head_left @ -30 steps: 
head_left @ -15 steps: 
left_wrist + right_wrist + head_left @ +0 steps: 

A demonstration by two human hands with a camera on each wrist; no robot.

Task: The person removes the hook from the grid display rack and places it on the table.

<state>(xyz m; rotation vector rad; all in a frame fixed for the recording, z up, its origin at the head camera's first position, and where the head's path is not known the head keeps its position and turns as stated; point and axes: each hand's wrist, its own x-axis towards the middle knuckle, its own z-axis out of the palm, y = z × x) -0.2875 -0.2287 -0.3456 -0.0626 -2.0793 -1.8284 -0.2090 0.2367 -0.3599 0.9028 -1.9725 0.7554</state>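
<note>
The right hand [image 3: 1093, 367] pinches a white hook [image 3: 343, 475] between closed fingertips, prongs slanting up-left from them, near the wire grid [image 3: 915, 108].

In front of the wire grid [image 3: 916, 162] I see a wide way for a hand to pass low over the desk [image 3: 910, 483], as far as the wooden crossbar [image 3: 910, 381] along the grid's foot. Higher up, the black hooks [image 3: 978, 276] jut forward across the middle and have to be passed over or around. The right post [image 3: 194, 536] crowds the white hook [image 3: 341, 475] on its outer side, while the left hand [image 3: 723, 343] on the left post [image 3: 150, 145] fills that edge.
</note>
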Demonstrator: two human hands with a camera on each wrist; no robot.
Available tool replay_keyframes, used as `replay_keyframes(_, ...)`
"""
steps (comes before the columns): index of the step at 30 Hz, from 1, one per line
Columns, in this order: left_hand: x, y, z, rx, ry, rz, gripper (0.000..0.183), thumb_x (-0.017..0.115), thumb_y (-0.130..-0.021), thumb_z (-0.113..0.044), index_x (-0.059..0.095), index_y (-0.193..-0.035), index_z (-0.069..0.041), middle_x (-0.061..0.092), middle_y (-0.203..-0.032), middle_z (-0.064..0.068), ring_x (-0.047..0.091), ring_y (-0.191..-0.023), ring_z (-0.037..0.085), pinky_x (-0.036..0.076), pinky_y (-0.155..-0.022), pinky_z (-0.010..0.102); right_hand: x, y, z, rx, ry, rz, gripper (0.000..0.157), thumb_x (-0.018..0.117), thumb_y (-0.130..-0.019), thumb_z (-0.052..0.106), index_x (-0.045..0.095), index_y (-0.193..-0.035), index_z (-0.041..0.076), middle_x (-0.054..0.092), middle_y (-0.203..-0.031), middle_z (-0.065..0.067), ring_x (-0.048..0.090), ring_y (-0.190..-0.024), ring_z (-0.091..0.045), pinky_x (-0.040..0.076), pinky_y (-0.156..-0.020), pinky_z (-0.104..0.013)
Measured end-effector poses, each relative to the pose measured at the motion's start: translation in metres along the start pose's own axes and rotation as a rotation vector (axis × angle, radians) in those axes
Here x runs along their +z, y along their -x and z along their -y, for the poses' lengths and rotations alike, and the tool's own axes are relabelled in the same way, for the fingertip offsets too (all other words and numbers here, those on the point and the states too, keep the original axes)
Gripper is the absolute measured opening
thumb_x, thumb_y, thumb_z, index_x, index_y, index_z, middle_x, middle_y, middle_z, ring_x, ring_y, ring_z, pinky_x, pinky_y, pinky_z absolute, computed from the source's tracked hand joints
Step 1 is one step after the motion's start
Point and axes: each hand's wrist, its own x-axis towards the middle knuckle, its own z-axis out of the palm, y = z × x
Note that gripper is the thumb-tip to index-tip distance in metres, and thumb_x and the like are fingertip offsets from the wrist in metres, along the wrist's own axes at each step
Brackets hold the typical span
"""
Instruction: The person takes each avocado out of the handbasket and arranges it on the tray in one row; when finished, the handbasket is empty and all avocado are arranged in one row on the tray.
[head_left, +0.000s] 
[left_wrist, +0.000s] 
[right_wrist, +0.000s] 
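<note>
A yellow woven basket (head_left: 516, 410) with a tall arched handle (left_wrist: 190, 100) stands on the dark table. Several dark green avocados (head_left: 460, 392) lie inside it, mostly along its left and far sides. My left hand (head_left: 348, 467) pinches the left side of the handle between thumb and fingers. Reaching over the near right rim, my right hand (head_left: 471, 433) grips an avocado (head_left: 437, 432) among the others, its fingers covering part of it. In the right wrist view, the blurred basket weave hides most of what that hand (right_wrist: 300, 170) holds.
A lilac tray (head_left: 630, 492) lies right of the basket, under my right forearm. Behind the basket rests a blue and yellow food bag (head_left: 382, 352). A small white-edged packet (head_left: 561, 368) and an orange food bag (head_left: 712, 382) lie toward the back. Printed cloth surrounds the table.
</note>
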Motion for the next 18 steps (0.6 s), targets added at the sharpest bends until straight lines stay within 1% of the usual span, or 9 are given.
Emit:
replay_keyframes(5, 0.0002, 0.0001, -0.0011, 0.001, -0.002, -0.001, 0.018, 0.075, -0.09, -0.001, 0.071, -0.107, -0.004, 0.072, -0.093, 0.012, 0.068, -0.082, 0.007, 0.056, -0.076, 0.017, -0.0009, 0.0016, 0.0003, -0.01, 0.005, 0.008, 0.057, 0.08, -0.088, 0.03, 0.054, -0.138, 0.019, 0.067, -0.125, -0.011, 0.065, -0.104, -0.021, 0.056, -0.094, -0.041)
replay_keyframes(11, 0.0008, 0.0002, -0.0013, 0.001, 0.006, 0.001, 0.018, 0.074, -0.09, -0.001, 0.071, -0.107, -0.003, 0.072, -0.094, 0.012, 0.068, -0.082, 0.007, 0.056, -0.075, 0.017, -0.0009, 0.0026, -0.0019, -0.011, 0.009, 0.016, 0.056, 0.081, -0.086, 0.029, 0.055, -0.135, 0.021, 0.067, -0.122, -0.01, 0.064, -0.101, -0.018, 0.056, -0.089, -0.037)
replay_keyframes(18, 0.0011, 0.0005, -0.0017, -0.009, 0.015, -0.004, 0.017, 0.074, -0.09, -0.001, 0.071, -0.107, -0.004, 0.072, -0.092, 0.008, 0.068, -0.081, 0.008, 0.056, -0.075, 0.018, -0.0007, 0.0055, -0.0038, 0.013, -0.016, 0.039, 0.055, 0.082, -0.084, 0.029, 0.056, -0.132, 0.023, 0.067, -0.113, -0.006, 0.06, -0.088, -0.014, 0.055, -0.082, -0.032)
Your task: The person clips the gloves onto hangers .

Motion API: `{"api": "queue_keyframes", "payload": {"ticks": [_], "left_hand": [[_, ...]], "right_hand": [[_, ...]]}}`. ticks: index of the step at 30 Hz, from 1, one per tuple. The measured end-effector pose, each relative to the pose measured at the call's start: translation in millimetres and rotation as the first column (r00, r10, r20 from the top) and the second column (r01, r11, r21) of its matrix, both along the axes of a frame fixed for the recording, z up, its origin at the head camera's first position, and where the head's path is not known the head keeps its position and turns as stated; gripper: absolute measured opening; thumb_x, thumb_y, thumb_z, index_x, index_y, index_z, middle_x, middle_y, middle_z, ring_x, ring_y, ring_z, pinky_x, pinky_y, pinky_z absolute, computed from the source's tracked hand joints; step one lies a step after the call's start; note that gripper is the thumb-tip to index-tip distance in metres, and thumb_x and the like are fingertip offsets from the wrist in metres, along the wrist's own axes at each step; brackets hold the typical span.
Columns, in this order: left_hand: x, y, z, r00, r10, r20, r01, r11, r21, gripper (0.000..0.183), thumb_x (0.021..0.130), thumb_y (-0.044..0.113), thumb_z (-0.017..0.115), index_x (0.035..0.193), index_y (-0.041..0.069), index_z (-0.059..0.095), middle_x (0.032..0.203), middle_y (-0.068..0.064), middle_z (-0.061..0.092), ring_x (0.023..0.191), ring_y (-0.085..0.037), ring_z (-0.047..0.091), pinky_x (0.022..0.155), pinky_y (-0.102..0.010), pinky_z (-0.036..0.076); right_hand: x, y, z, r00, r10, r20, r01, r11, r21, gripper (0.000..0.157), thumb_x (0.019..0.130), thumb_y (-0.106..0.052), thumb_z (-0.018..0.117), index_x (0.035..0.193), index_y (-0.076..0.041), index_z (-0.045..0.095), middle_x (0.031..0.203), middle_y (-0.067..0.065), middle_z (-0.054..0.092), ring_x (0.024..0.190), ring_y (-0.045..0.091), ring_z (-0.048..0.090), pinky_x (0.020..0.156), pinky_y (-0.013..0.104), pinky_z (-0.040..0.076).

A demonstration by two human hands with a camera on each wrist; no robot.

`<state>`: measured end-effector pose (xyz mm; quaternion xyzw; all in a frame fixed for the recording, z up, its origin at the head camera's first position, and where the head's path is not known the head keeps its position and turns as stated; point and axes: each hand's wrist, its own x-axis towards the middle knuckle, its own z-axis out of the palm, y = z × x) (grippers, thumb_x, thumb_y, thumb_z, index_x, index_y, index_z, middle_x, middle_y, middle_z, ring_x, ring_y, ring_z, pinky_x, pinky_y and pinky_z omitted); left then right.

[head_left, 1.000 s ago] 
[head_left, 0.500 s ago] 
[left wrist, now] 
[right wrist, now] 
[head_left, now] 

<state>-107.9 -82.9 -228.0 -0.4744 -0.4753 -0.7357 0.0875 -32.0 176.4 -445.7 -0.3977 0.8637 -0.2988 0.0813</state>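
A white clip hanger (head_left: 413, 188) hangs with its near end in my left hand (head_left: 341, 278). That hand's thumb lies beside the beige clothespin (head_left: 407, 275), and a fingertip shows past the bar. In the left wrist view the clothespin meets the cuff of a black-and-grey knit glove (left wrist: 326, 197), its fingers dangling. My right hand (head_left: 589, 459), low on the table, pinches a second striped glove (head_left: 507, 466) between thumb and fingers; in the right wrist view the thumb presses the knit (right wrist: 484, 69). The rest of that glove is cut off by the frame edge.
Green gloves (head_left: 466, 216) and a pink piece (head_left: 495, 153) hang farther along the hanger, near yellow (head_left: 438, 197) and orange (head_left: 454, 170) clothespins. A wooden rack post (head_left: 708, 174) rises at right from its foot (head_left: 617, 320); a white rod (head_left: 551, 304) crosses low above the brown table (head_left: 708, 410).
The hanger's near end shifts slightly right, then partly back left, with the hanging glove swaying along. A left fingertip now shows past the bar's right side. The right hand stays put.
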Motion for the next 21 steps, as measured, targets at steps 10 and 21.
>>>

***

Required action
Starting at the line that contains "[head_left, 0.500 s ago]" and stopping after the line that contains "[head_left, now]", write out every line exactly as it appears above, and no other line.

Answer to the problem
[head_left, 0.500 s ago] 
[left wrist, now] 
[right wrist, now] 
[head_left, now] 

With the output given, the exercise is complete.